Kate Campbell offers a monument to singing 
By John Lupton, June 2003
Another instance of a long-dormant image that resurfaced in her creative consciousness comes in the first line of the opening track of "Monuments."
The song is "Yellow Guitar", a song that evokes all the "Crossroads" imagery of Mississippi blues and the Robert Johnson legend, and it grew out of a return of sorts to her literary roots, when she decided as a personal tribute to re-read the short stories of her "favorite Southern writer," Eudora Welty, on the occasion of Welty's passing in July 2001.
"She was from Jackson, Miss., a little bit further south (from Campbell's childhood home in Sledge, Miss.). When I first read her short stories about 20 years ago, I remember thinking, 'she writes the way I talk'. It was almost like 'comfort food', that I call it 'comfort language.' That was the effect that Eudora Welty had on me."
Re-acquaintance with Welty became a nightly, reassuring comfort.
"I kept (her stories) by my bed, and at night I would read a couple of stories...and one night, about midnight, I was reading this one story called 'The Hitchhiker'. As soon as I started reading it, I remember thinking 'this is not one of my favorite stories that I'd read earlier on' because it was a little bit creepy and a little bit more like a Flannery O'Connor story than a Eudora Welty story, I thought. The thing that struck me, though, was that right in the first paragraph was this beautiful sentence, 'I saw a man with a yellow guitar standing by the side of the road'. Of course, I missed it 20 years ago, but this one night I remember thinking 'why a yellow guitar?'. That's the first thing I thought...'nobody has a yellow guitar.'"
Natural storyteller that she is (not to mention one-time history professor), her inquisitiveness wouldn't go to sleep with her.
"I went to bed and went to sleep, and at three o'clock in the morning I began coming out of my sleep and dreaming the song, entirely. In fact, I had to get out of bed and write it down. When I was a little girl, I would not get out of bed, and I would try to write in the dark, but this, the words kept coming so much that it basically woke me up, and I knew that I had to get out of the bed and write it down. I almost sat straight up in bed when I dreamed 'halfway to Memphis, halfway to Tupelo'. I knew it immediately. It just woke me out of a dead sleep. So, 'Yellow Guitar' is an example of, really, my most natural way of writing. Even though I'm 41 now, it would have been the way I wrote when I was 16."

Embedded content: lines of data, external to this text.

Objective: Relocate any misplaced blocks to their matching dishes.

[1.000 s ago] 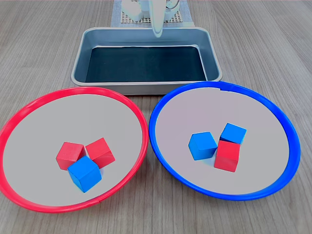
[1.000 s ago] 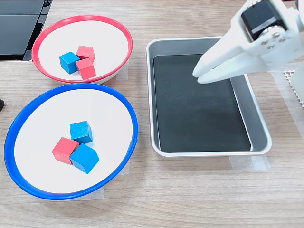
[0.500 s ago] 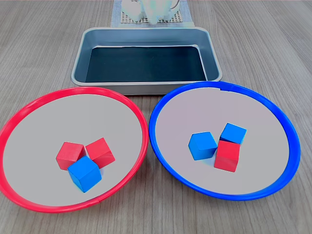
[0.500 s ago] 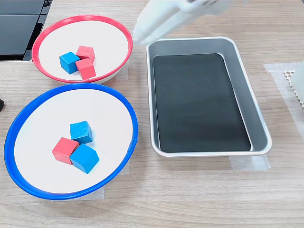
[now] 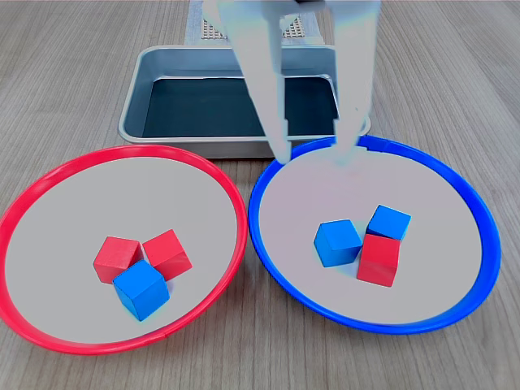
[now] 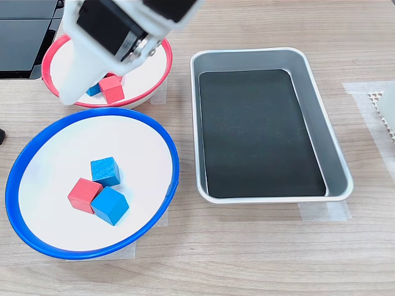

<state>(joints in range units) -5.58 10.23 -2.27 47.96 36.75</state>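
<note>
The red-rimmed dish holds two red blocks and one blue block. The blue-rimmed dish holds two blue blocks and one red block. My gripper is open with nothing between its fingers. It hangs above the far rim of the blue-rimmed dish in the first exterior view. In the second exterior view it covers part of the red-rimmed dish and its blue block.
A rectangular grey metal tray with a dark floor stands beyond the dishes in the first exterior view. A dark object lies at the second exterior view's upper left. The table is wood-grained.
My gripper has swung from over the metal tray toward the dishes and now hangs low at the blue-rimmed dish's far rim with its fingers spread. No block has moved.
</note>
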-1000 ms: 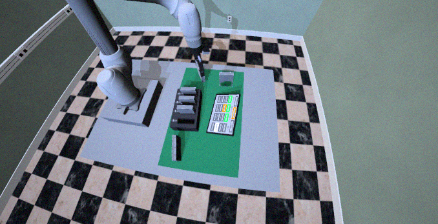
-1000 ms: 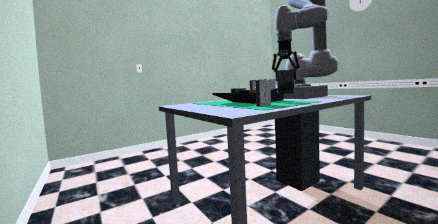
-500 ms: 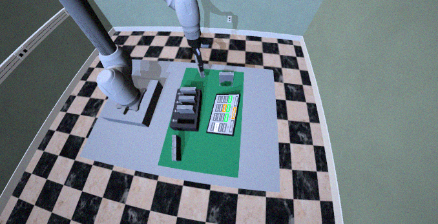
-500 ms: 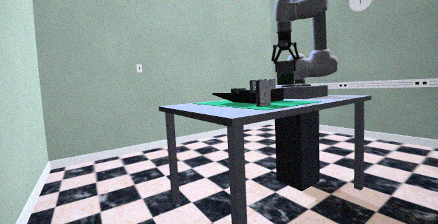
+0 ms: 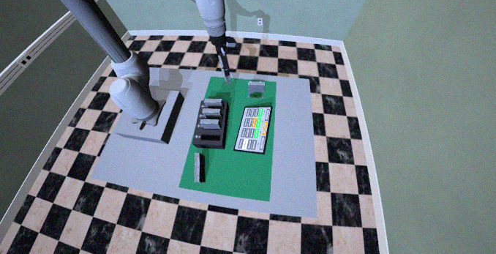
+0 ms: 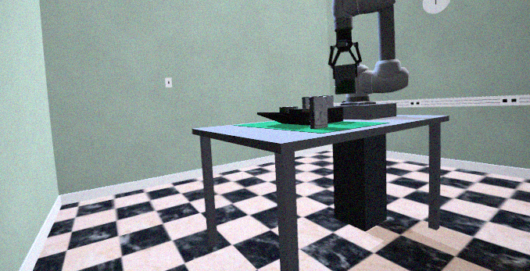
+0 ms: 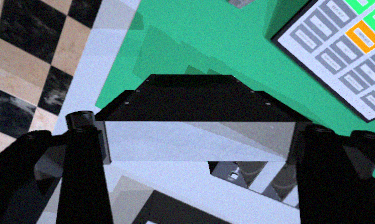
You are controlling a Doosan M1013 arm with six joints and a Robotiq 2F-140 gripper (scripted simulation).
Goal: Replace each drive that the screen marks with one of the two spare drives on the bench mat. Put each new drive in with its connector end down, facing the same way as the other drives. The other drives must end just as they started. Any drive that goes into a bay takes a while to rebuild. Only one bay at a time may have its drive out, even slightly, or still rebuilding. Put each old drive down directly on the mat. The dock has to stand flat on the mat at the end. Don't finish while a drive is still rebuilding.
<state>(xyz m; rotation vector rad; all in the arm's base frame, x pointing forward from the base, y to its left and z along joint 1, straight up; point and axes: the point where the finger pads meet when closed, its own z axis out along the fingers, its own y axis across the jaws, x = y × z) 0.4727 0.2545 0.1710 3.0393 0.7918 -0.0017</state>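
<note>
My gripper (image 5: 228, 78) (image 6: 345, 68) (image 7: 194, 105) is shut on a drive (image 6: 345, 80) (image 7: 199, 142). It holds the drive upright, well above the far end of the mat. The black dock (image 5: 209, 143) (image 6: 337, 115) stands on the green mat (image 5: 234, 179) (image 6: 250, 125). Three of its bays hold drives, including one drive (image 5: 210, 124); the near bay (image 5: 210, 137) is empty. One drive (image 5: 256, 88) (image 6: 319, 112) stands upright at the mat's far end. Another drive (image 5: 198, 167) stands in front of the dock. The screen (image 5: 252, 129) (image 7: 334, 60) shows green, orange and white marks.
The robot base (image 5: 164, 121) (image 6: 367, 111) is beside the dock. The screen lies along the dock's other side, with its dark edge raised in the exterior view. The grey table (image 5: 292, 157) (image 6: 254, 137) extends around the mat.
</note>
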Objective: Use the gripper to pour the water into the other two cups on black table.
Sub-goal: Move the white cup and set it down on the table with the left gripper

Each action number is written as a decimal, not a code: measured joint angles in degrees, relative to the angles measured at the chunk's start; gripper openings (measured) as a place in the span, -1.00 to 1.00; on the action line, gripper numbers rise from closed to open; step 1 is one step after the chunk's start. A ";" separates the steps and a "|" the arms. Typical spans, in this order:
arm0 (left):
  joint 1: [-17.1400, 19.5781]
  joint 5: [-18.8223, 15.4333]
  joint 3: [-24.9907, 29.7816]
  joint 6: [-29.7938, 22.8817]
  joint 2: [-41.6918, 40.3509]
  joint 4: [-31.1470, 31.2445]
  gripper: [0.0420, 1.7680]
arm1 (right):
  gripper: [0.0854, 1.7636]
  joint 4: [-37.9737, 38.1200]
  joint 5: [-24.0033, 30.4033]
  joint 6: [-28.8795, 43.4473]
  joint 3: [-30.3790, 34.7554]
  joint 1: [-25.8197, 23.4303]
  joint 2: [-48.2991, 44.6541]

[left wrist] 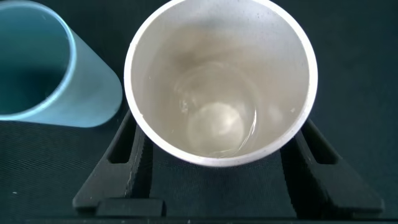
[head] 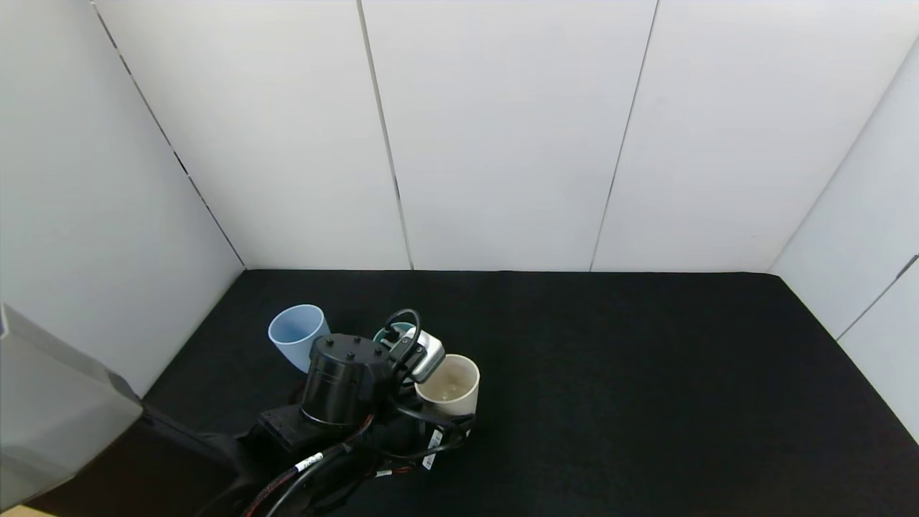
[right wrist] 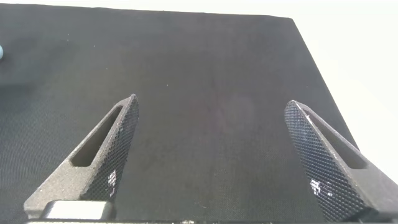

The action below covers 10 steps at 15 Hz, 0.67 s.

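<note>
The left gripper had its jaws clamped on the cream cup, a little water pooled inside. The light blue cup and the teal cup stood close by on the black bench. The right gripper hung over bare bench, jaws spread.

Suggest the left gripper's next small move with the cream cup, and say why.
Probably lift it a little. The left gripper is shut on the cream cup, which stands upright with water in it, close to the blue cup and teal cup. Lifting would let it tip over one of them.
</note>
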 joint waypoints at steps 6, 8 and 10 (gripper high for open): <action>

The image, she came to find, just wouldn't let go of her thoughts.
"I was affected by this notion of Mississippi, and the land, and the blues, and Robert Johnson, and who was the man with the yellow guitar, and why was it yellow? Was it yellow because the sun was shining on it in the morning light? And that's kind of what took me to the song. And that's really where the song came from for me because there really is something so mysterious about Mississippi."
That sense of mystery about Mississippi and the South, upholding the tradition of Welty, O'Connor, Faulkner and Willie Morris, is clearly a big part of what makes Kate Campbell tick.
"When I did begin to read them, it was just 'comfort language'. I can pick up those writers, and I just feel like they understand me, and I understand them. We're coming from the same place, and if I can ever learn to be the writers they were, that's great. I definitely hope that I've learned something from reading them."
The 12 covers and 1 original (the title track) on "Twang On A Wire" are, she admits - not that it's any sort of crime that requires confession or contrition - a loving reminder that the country music era of the late 1960s and into the 1970s was not the "lost decade" that many still believe it was, especially for women.
For Campbell, in her pre-teen and teen years, not only were Emmylou Harris and Dolly Parton worthy role models, so were Sammi Smith, Donna Fargo and Jeannie C. Riley.
"I think a lot of people have forgotten some of these women now, because they say they weren't very progressive...and I want to say, 'You need to understand. First of all, women are still outnumbered in country music, probably four to one, and at that time, the fact that Dolly Parton was even alive to record her songs, to choose that, was totally amazing, and that these women had any place there whatsoever. Some of these songs may not sound very forward thinking to us at the time, but the fact that Sammi Smith sang 'Help Me Make It Through The Night', and she was a woman, that was quite radical at the time on country radio. All of these women, in different ways really, I think, contributed. In my case, it was very personal. I remember all those songs, and all those women, and they told me 'you know what? I can sing, and I can play the guitar, and it's important.' I do think they've been overlooked, and they've been forgotten."
Campbell understands that she doesn't quite fit the modern "country" label herself, regardless of how truly country she is.
"I think labels are hard. I don't mind the term singer-songwriter, because to me, my musical influences are very much R&B and country, what I call commercial country...I like the singer-songwriter term even better than alt.-country. Inside, I consider myself a songwriter first, really. But then I am a singer, too."